◆ TASK DETAILS ◆
Leaving out only the pictures, write out all the entries exactly.

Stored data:
☆ ☆ ☆ ☆ ☆ ☆ ☆

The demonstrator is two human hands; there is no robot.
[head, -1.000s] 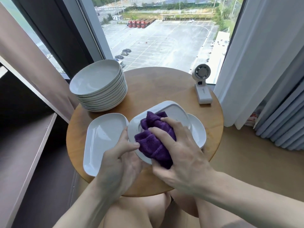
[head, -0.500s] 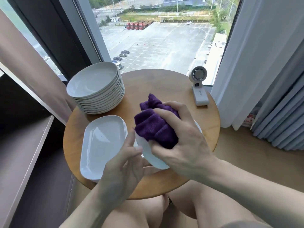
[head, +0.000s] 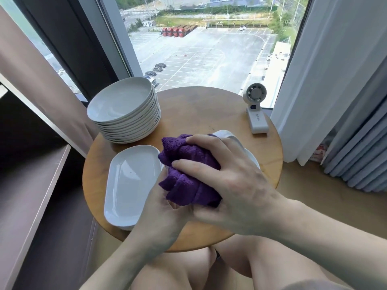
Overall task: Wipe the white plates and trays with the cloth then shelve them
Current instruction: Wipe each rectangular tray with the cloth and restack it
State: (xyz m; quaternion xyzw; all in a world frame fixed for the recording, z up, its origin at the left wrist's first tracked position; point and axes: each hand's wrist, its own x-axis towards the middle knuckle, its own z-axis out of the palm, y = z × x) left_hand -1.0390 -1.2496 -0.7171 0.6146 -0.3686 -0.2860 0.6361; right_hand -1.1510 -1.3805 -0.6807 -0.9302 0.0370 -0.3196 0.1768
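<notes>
My right hand (head: 230,185) grips a bunched purple cloth (head: 186,170) and presses it onto a white tray (head: 228,135), of which only the far corner shows. My left hand (head: 165,210) reaches under the cloth at the tray's near edge; its fingers are hidden, so its grip cannot be made out. A second white tray (head: 129,185) lies flat on the round wooden table (head: 199,109) to the left. A stack of several white plates (head: 125,109) stands at the table's back left. Another white dish (head: 252,158) peeks out under the wiped tray.
A small white fan (head: 256,114) stands at the table's back right, by the window. Dark shelf boards (head: 41,185) run along the left. Grey and white curtains (head: 345,101) hang on the right. My knees sit below the table's near edge.
The cloth and my right hand have swept back toward me across the tray. My left hand has slid in under the cloth, and the tray is now almost fully covered.
</notes>
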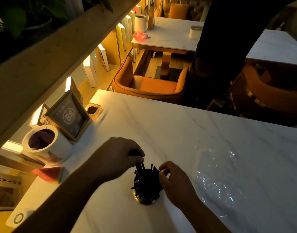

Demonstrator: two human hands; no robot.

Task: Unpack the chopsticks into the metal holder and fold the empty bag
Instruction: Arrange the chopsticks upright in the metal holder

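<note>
Lower centre: left hand (117,157) gripping black chopsticks (139,165) over metal holder (145,198), right hand (173,179) pinching its rim, empty bag (216,179) flat on desk (161,118).

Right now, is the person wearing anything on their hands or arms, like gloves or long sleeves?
No. The left hand and the right hand are both bare, with no gloves. Both forearms are uncovered as far as the picture shows, so no sleeves appear. I see no watch, ring or bracelet, though the light is dim and yellow.
</note>
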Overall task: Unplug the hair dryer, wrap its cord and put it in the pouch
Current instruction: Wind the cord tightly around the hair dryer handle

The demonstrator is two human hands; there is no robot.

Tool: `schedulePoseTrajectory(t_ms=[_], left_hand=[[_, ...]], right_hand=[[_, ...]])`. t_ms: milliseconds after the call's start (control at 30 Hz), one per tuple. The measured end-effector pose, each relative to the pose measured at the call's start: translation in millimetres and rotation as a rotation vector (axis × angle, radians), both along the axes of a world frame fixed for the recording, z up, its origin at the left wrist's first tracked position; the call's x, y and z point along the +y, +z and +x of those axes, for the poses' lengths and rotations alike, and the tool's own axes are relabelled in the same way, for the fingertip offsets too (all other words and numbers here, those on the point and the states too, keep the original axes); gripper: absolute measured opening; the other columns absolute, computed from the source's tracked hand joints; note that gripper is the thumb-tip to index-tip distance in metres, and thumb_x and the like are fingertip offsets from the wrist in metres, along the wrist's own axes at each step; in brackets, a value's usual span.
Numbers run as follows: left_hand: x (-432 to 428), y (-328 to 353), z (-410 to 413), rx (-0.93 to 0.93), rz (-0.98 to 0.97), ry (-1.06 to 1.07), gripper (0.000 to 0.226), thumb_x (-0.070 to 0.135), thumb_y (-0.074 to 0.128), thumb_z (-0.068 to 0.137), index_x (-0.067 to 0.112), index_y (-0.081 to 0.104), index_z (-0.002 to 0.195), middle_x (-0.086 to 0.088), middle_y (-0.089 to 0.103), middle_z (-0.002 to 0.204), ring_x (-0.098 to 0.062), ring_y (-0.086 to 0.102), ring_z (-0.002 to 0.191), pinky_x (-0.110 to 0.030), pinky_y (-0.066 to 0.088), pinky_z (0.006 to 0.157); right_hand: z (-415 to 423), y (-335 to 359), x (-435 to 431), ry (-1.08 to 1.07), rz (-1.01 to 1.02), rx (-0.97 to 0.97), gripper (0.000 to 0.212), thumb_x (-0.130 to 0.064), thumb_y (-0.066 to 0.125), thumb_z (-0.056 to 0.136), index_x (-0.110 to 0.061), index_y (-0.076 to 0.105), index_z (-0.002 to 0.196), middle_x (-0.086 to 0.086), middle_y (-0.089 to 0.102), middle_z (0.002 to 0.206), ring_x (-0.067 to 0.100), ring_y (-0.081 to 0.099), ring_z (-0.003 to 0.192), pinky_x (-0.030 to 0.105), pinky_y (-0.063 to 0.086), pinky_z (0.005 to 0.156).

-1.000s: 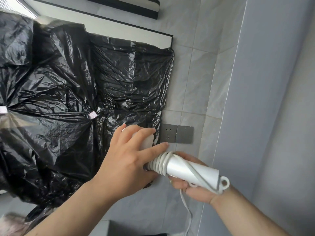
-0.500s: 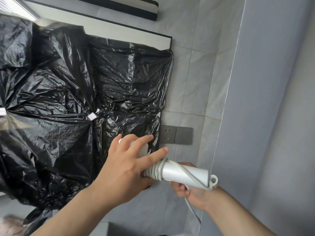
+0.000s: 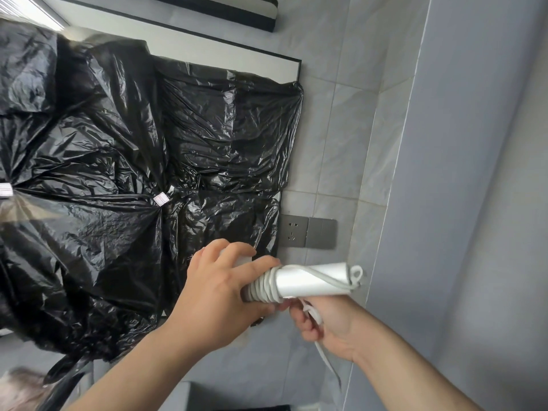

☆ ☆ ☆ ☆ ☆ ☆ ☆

◆ SOLUTION FOR THIS PROBLEM ◆
The demonstrator is two human hands; there is no robot.
[head, -1.000s] 
[head, -0.500s] 
[head, +0.000s] 
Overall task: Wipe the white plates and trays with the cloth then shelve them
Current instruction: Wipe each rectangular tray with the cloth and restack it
State: (xyz m; quaternion xyzw; all in a world frame fixed for the recording, z up, its origin at the left wrist's first tracked position; point and axes: each hand's wrist, its own x-axis towards the middle knuckle, its own z-axis out of the palm, y = z × x) left_hand -1.0390 -1.2496 -0.7171 0.6146 -0.3686 -0.2860 0.6361; right_hand -1.1510 -1.3805 -0.6807 -0.9302 0.0370 -0.3196 0.1768
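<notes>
My right hand (head: 230,185) grips a bunched purple cloth (head: 186,170) and presses it onto a white tray (head: 228,135), of which only the far corner shows. My left hand (head: 165,210) reaches under the cloth at the tray's near edge; its fingers are hidden, so its grip cannot be made out. A second white tray (head: 129,185) lies flat on the round wooden table (head: 199,109) to the left. A stack of several white plates (head: 125,109) stands at the table's back left. Another white dish (head: 252,158) peeks out under the wiped tray.
A small white fan (head: 256,114) stands at the table's back right, by the window. Dark shelf boards (head: 41,185) run along the left. Grey and white curtains (head: 345,101) hang on the right. My knees sit below the table's near edge.
The cloth and my right hand have swept back toward me across the tray. My left hand has slid in under the cloth, and the tray is now almost fully covered.
</notes>
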
Demonstrator: two human hands; no robot.

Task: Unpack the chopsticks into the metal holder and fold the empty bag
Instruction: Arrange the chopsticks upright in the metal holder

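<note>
Lower centre: left hand (117,157) gripping black chopsticks (139,165) over metal holder (145,198), right hand (173,179) pinching its rim, empty bag (216,179) flat on desk (161,118).

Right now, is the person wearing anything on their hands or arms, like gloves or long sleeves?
No. The left hand and the right hand are both bare, with no gloves. Both forearms are uncovered as far as the picture shows, so no sleeves appear. I see no watch, ring or bracelet, though the light is dim and yellow.
</note>
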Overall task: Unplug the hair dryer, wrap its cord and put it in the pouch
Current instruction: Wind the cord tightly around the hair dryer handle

The demonstrator is two human hands; there is no robot.

Tool: `schedulePoseTrajectory(t_ms=[_], left_hand=[[_, ...]], right_hand=[[_, ...]])`. t_ms: milliseconds after the call's start (control at 30 Hz), one per tuple. The measured end-effector pose, each relative to the pose measured at the call's start: translation in millimetres and rotation as a rotation vector (axis × angle, radians), both along the axes of a world frame fixed for the recording, z up, its origin at the left wrist's first tracked position; the call's x, y and z point along the +y, +z and +x of those axes, for the poses' lengths and rotations alike, and the tool's own axes are relabelled in the same way, for the fingertip offsets too (all other words and numbers here, those on the point and the states too, keep the original axes); gripper: absolute measured opening; the other columns absolute, computed from the source's tracked hand joints; note that gripper is the thumb-tip to index-tip distance in metres, and thumb_x and the like are fingertip offsets from the wrist in metres, along the wrist's own axes at each step; in brackets, a value's usual span.
Numbers run as follows: left_hand: x (-432 to 428), y (-328 to 353), z (-410 to 413), rx (-0.93 to 0.93), rz (-0.98 to 0.97), ry (-1.06 to 1.07), gripper (0.000 to 0.226), thumb_x (-0.070 to 0.135), thumb_y (-0.074 to 0.128), thumb_z (-0.068 to 0.137), index_x (-0.067 to 0.112), index_y (-0.081 to 0.104), index_z (-0.002 to 0.195), middle_x (-0.086 to 0.088), middle_y (-0.089 to 0.103), middle_z (-0.002 to 0.204), ring_x (-0.098 to 0.062), ring_y (-0.086 to 0.102), ring_z (-0.002 to 0.191), pinky_x (-0.110 to 0.030), pinky_y (-0.066 to 0.088), pinky_z (0.006 to 0.157); right_hand: z (-415 to 423), y (-335 to 359), x (-435 to 431), ry (-1.08 to 1.07), rz (-1.01 to 1.02), rx (-0.97 to 0.97), gripper (0.000 to 0.212), thumb_x (-0.130 to 0.064), thumb_y (-0.066 to 0.125), thumb_z (-0.056 to 0.136), index_x (-0.110 to 0.061), index_y (-0.076 to 0.105), index_z (-0.002 to 0.196), middle_x (-0.086 to 0.086), middle_y (-0.089 to 0.102), middle_z (0.002 to 0.206), ring_x (-0.067 to 0.100), ring_y (-0.081 to 0.099), ring_z (-0.003 to 0.192), pinky_x (-0.030 to 0.105), pinky_y (-0.063 to 0.086), pinky_z (0.005 to 0.156).

-1.000s: 
-0.500s: 
+0.000s: 

The answer has been fully written out.